§ What needs to be done
Word for word, print all of the entries below.

§ Provided entries
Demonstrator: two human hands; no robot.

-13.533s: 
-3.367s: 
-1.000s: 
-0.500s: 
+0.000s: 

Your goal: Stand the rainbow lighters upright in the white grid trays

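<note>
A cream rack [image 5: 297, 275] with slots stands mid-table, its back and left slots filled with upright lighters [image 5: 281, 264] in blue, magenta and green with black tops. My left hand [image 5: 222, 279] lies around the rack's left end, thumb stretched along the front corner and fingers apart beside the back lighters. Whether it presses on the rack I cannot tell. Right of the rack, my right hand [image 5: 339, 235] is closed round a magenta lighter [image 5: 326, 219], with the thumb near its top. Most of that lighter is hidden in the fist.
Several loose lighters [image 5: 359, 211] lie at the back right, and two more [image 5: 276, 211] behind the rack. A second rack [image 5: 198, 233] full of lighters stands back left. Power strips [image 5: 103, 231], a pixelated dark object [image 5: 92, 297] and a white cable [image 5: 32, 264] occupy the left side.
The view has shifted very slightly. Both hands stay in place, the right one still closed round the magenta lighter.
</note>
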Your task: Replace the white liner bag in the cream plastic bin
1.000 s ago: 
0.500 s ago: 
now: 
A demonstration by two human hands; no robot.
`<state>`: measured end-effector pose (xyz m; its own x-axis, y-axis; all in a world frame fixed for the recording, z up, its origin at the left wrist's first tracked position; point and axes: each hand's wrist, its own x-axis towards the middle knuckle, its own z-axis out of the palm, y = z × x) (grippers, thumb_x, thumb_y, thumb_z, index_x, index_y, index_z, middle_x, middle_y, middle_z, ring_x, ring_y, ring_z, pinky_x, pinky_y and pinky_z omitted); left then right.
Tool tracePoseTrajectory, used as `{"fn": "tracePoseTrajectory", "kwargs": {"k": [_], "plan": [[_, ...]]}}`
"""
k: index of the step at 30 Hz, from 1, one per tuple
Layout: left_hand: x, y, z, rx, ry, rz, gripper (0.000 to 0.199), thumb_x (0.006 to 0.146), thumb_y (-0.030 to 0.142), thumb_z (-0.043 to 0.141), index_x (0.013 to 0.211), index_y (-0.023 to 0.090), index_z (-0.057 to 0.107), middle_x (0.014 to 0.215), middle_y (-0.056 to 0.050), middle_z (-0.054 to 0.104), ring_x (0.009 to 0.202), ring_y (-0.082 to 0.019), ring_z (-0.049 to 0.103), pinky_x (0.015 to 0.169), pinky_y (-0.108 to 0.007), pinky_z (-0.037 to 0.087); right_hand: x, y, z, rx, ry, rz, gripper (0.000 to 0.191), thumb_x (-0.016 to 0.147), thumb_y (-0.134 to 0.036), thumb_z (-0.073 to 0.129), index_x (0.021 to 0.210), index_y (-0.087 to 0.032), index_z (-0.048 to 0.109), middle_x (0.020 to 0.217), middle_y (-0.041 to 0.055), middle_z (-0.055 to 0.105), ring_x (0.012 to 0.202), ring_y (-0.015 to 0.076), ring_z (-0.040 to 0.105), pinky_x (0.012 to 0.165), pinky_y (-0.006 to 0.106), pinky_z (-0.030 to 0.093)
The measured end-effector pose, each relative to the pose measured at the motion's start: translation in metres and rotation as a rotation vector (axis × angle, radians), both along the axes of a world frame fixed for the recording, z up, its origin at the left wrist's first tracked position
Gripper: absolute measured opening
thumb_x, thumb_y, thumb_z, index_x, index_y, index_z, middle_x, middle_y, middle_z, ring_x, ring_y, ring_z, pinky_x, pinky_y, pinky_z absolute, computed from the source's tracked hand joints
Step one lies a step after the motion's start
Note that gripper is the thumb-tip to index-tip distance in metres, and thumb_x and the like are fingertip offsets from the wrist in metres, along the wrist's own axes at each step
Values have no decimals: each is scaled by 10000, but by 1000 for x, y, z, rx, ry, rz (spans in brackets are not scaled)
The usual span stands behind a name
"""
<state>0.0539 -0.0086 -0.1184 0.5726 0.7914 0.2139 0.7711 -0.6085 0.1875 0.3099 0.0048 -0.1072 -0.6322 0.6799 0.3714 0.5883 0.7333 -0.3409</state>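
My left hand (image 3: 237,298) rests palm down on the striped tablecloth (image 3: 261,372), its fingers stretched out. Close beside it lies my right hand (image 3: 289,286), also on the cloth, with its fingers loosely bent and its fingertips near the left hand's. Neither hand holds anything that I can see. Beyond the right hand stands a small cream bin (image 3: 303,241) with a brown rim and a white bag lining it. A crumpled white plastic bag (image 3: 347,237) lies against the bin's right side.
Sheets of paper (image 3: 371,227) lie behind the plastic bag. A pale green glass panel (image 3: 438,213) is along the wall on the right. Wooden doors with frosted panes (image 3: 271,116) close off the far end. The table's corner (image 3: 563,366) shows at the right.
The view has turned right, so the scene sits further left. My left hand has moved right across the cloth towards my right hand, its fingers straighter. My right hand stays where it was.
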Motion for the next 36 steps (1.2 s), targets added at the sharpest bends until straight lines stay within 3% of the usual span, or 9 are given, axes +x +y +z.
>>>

§ Task response
Demonstrator: two human hands; no robot.

-13.533s: 
-3.367s: 
-1.000s: 
-0.500s: 
+0.000s: 

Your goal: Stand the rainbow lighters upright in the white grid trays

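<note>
A cream rack [image 5: 297, 275] with slots stands mid-table, its back and left slots filled with upright lighters [image 5: 281, 264] in blue, magenta and green with black tops. My left hand [image 5: 222, 279] lies around the rack's left end, thumb stretched along the front corner and fingers apart beside the back lighters. Whether it presses on the rack I cannot tell. Right of the rack, my right hand [image 5: 339, 235] is closed round a magenta lighter [image 5: 326, 219], with the thumb near its top. Most of that lighter is hidden in the fist.
Several loose lighters [image 5: 359, 211] lie at the back right, and two more [image 5: 276, 211] behind the rack. A second rack [image 5: 198, 233] full of lighters stands back left. Power strips [image 5: 103, 231], a pixelated dark object [image 5: 92, 297] and a white cable [image 5: 32, 264] occupy the left side.
The view has shifted very slightly. Both hands stay in place, the right one still closed round the magenta lighter.
</note>
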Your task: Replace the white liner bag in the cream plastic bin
1.000 s ago: 
0.500 s ago: 
now: 
A demonstration by two human hands; no robot.
`<state>`: measured end-effector pose (xyz m; its own x-axis, y-axis; all in a world frame fixed for the recording, z up, its origin at the left wrist's first tracked position; point and axes: each hand's wrist, its own x-axis towards the middle knuckle, its own z-axis out of the palm, y = z × x) (grippers, thumb_x, thumb_y, thumb_z, index_x, index_y, index_z, middle_x, middle_y, middle_z, ring_x, ring_y, ring_z, pinky_x, pinky_y and pinky_z omitted); left then right.
Tool tracePoseTrajectory, used as `{"fn": "tracePoseTrajectory", "kwargs": {"k": [_], "plan": [[_, ...]]}}`
"""
k: index of the step at 30 Hz, from 1, one per tuple
Layout: left_hand: x, y, z, rx, ry, rz, gripper (0.000 to 0.199), thumb_x (0.006 to 0.146), thumb_y (-0.030 to 0.142), thumb_z (-0.043 to 0.141), index_x (0.013 to 0.211), index_y (-0.023 to 0.090), index_z (-0.057 to 0.107), middle_x (0.014 to 0.215), middle_y (-0.056 to 0.050), middle_z (-0.054 to 0.104), ring_x (0.009 to 0.202), ring_y (-0.082 to 0.019), ring_z (-0.049 to 0.103), pinky_x (0.015 to 0.169), pinky_y (-0.108 to 0.007), pinky_z (-0.037 to 0.087); right_hand: x, y, z, rx, ry, rz, gripper (0.000 to 0.191), thumb_x (-0.016 to 0.147), thumb_y (-0.134 to 0.036), thumb_z (-0.073 to 0.129), index_x (0.021 to 0.210), index_y (-0.087 to 0.032), index_z (-0.048 to 0.109), middle_x (0.020 to 0.217), middle_y (-0.041 to 0.055), middle_z (-0.055 to 0.105), ring_x (0.012 to 0.202), ring_y (-0.015 to 0.076), ring_z (-0.040 to 0.105), pinky_x (0.012 to 0.165), pinky_y (-0.006 to 0.106), pinky_z (-0.030 to 0.093)
The measured end-effector pose, each relative to the pose measured at the motion's start: translation in metres and rotation as a rotation vector (axis × angle, radians), both along the axes of a world frame fixed for the recording, z up, its origin at the left wrist's first tracked position
Gripper: absolute measured opening
thumb_x, thumb_y, thumb_z, index_x, index_y, index_z, middle_x, middle_y, middle_z, ring_x, ring_y, ring_z, pinky_x, pinky_y, pinky_z absolute, computed from the source's tracked hand joints
Step one lies a step after the motion's start
Note that gripper is the thumb-tip to index-tip distance in metres, and thumb_x and the like are fingertip offsets from the wrist in metres, along the wrist's own axes at each step
Values have no decimals: each is scaled by 10000, but by 1000 for x, y, z, rx, ry, rz (spans in brackets are not scaled)
The usual span stands behind a name
"""
<state>0.0539 -0.0086 -0.1184 0.5726 0.7914 0.2139 0.7711 -0.6085 0.1875 0.3099 0.0048 -0.1072 -0.6322 0.6799 0.3714 0.5883 0.7333 -0.3409</state>
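My left hand (image 3: 237,298) rests palm down on the striped tablecloth (image 3: 261,372), its fingers stretched out. Close beside it lies my right hand (image 3: 289,286), also on the cloth, with its fingers loosely bent and its fingertips near the left hand's. Neither hand holds anything that I can see. Beyond the right hand stands a small cream bin (image 3: 303,241) with a brown rim and a white bag lining it. A crumpled white plastic bag (image 3: 347,237) lies against the bin's right side.
Sheets of paper (image 3: 371,227) lie behind the plastic bag. A pale green glass panel (image 3: 438,213) is along the wall on the right. Wooden doors with frosted panes (image 3: 271,116) close off the far end. The table's corner (image 3: 563,366) shows at the right.
The view has turned right, so the scene sits further left. My left hand has moved right across the cloth towards my right hand, its fingers straighter. My right hand stays where it was.
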Motion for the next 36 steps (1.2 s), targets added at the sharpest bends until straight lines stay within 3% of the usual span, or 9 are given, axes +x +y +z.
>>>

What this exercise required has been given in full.